The device/DPA app can also run different algorithms for the RP program, which users can configure as a runtime option.
-
The device/DPA app can function as a notification point (NP). When a new probe request packet arrives, the user handler can read and analyze the data and send a probe response back. The following is an illustration of the general NP application flow:
The device/DPA app is as well capable of functioning as a telemetry program for a NP switch operation, which users can configure as a runtime option.
-
Application Architecture
/opt/mellanox/doca/applications/pcc/
├── host
│ ├── pcc.c
│ ├── pcc_core.c
│ └── pcc_core.h
└── device
├── pcc_common_dev.h
├── rp
│ ├── rtt_template
│ │ ├── algo
│ │ │ ├── rtt_template.h
│ │ │ ├── rtt_template_algo_params.h
│ │ │ ├── rtt_template_ctxt.h
│ │ │ └── rtt_template.c
│ │ └── rp_rtt_template_dev_main.c
│ └── switch_telemetry
│ ├── algo
│ │ ├── telem_template.h
│ │ ├── telem_template_algo_params.h
│ │ ├── telem_template_ctxt.h
│ │ └── telem_template.c
│ └── rp_switch_telemetry_dev_main.c
└── np
└── switch_telemetry
└── np_switch_telemetry_dev_main.c
The main content of the reference DOCA PCC application files are the following:
-
host/pcc.c– entry point to entire application -
host/pcc_core.c– host functions to initialize and destroy the PCC application resources, parsers for PCC command line parameters -
device/pcc_common_dev.h– common util calls and definitions for device programs -
device/rp/rtt_template/rp_rtt_template_dev_main.c– callbacks for user CC algorithm initialization, user CC algorithm calculation and algorithm parameter change notification of the RTT template algorithm reference -
device/rp/rtt_template/algo/*– user CC algorithm reference for RTT template. Put user algorithm code here -
device/rp/switch_telemetry/rp_switch_telemetry_dev_main.c– callbacks for user CC algorithm initialization, user CC algorithm calculation, and algorithm parameter change notification of the switch telemetry algorithm reference -
device/rp/switch_telemetry/algo/*– user CC algorithm reference for switch telemetry. Put user algorithm code here. -
device/np/switch_telemetry/np_switch_telemetry_dev_main.c– callback for user NP handling, implemented as a switch telemetry program to observe last hop switch metadata
DOCA Libraries
This application leverages the following DOCA library:
Refer to its respective programming guide for more information.
Dependencies
-
NVIDIA BlueField-3 Platform is required
-
Firmware 32.38.1000 and higher
-
MFT 4.25 and higher
Compiling the Application
Please refer to the DOCA Installation Guide for Linux for details on how to install BlueField-related software.

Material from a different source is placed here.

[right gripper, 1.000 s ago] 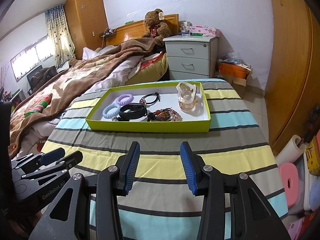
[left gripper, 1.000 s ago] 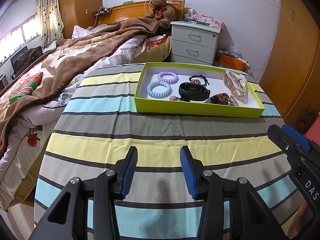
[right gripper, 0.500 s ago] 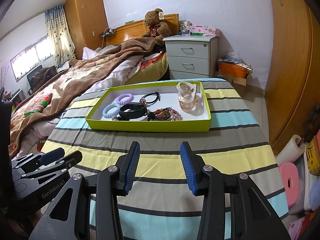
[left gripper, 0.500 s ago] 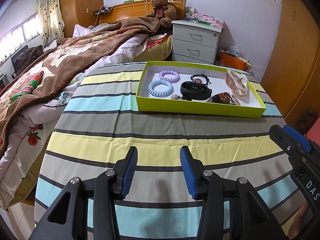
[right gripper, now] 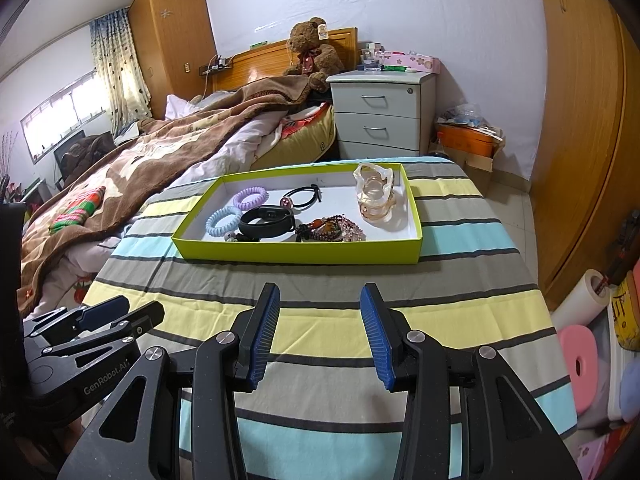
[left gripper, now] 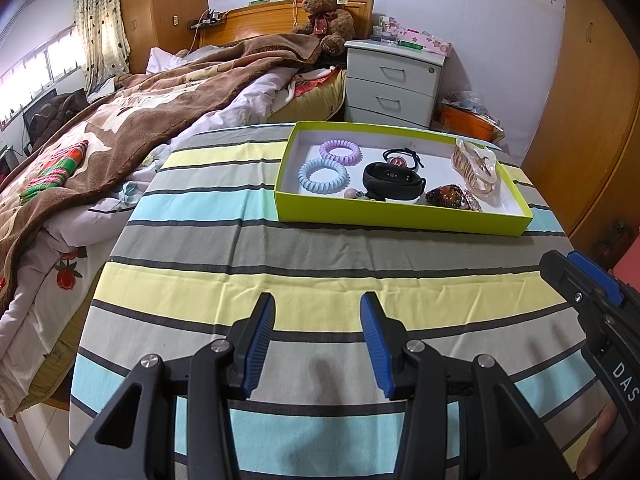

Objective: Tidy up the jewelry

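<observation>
A lime-green tray (left gripper: 400,216) (right gripper: 296,258) sits at the far side of the striped table. It holds a purple coil hair tie (left gripper: 340,152) (right gripper: 250,197), a blue coil hair tie (left gripper: 322,176) (right gripper: 223,220), a black wristband (left gripper: 394,180) (right gripper: 267,222), a black elastic with a charm (left gripper: 401,159) (right gripper: 304,196), a beaded bracelet (left gripper: 450,196) (right gripper: 332,229) and a clear amber hair claw (left gripper: 476,168) (right gripper: 376,196). My left gripper (left gripper: 318,336) and right gripper (right gripper: 320,328) are both open and empty, held above the near part of the table.
The table carries a striped cloth (left gripper: 280,264). A bed with a brown blanket (left gripper: 120,128) lies to the left. A white nightstand (left gripper: 394,80) stands behind the tray. Wooden wardrobe doors (right gripper: 580,120) are on the right, with pink and white items (right gripper: 580,360) on the floor.
The left wrist view has shifted a little to the left, so the tray sits slightly further right in it. Both grippers stay open and empty.
</observation>
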`<state>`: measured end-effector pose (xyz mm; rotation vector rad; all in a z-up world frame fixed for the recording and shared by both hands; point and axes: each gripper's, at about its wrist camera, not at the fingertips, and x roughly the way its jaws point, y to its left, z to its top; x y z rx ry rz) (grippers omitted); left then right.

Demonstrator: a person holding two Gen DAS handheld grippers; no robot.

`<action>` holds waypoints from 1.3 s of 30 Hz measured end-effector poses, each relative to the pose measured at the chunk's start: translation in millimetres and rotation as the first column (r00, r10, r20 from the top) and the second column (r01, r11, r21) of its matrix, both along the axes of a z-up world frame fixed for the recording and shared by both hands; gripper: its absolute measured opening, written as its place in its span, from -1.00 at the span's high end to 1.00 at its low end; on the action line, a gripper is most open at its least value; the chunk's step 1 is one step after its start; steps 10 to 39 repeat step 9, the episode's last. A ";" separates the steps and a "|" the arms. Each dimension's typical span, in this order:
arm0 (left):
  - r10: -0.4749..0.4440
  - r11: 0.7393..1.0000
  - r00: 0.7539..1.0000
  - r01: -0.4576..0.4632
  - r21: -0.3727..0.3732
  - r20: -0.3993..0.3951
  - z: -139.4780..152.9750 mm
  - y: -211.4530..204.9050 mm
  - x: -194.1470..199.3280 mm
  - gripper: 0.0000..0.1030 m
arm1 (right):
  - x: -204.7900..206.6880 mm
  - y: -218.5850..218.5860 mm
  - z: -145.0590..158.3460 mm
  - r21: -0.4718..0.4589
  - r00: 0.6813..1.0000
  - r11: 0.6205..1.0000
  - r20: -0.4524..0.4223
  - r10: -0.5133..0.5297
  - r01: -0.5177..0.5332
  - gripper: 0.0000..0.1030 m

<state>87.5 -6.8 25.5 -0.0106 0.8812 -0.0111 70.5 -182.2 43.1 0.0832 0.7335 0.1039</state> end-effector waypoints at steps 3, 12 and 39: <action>0.000 1.000 1.000 0.000 0.004 -0.002 0.0 -0.1 0.2 0.11 | -0.2 0.6 0.2 0.001 1.000 1.000 0.001 0.000 0.000 0.17; 0.009 1.000 1.000 -0.009 0.001 -0.009 -1.2 3.0 -0.4 0.11 | 0.1 -0.3 0.0 0.001 1.000 1.000 0.000 0.000 0.000 0.16; 0.009 1.000 1.000 -0.009 0.001 -0.009 -1.2 3.0 -0.4 0.11 | 0.1 -0.3 0.0 0.001 1.000 1.000 0.000 0.000 0.000 0.16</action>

DOCA reference applications are installed with full source code and build instructions. This allows you to compile them as-is or modify the source code to create custom versions.
For more information about the applications as well as development and compilation tips, refer to the DOCA Reference Applications page.
The source code for the application is located in the following directory:
/opt/mellanox/doca/applications/pcc/
Compiling All Applications
All DOCA applications are defined under a single meson project. So, by default, the compilation includes all of them.
To build all the applications together, run:
cd /opt/mellanox/doca/applications/
meson /tmp/build
ninja -C /tmp/build
doca_pcc is created under /tmp/build/pcc/.
Compiling Only the Current Application
To directly build only the PCC application:
cd /opt/mellanox/doca/applications/
meson /tmp/build -Denable_all_applications=false -Denable_pcc=true
ninja -C /tmp/build
doca_pcc is created under /tmp/build/pcc/.
Alternatively, one can set the desired flags in the meson_options.txt file instead of providing them in the compilation command line:
-
Edit the following flags in
/opt/mellanox/doca/applications/meson_options.txt:Set enable_all_applications to falseSet enable_pcc to true -
Run the following compilation commands:
cd /opt/mellanox/doca/applications/ meson /tmp/build ninja -C /tmp/build
doca_pccis created under/tmp/build/pcc/.
Compilation Options
The application offers specific compilation flags which one can set for a desired behavior in the device/DPA program.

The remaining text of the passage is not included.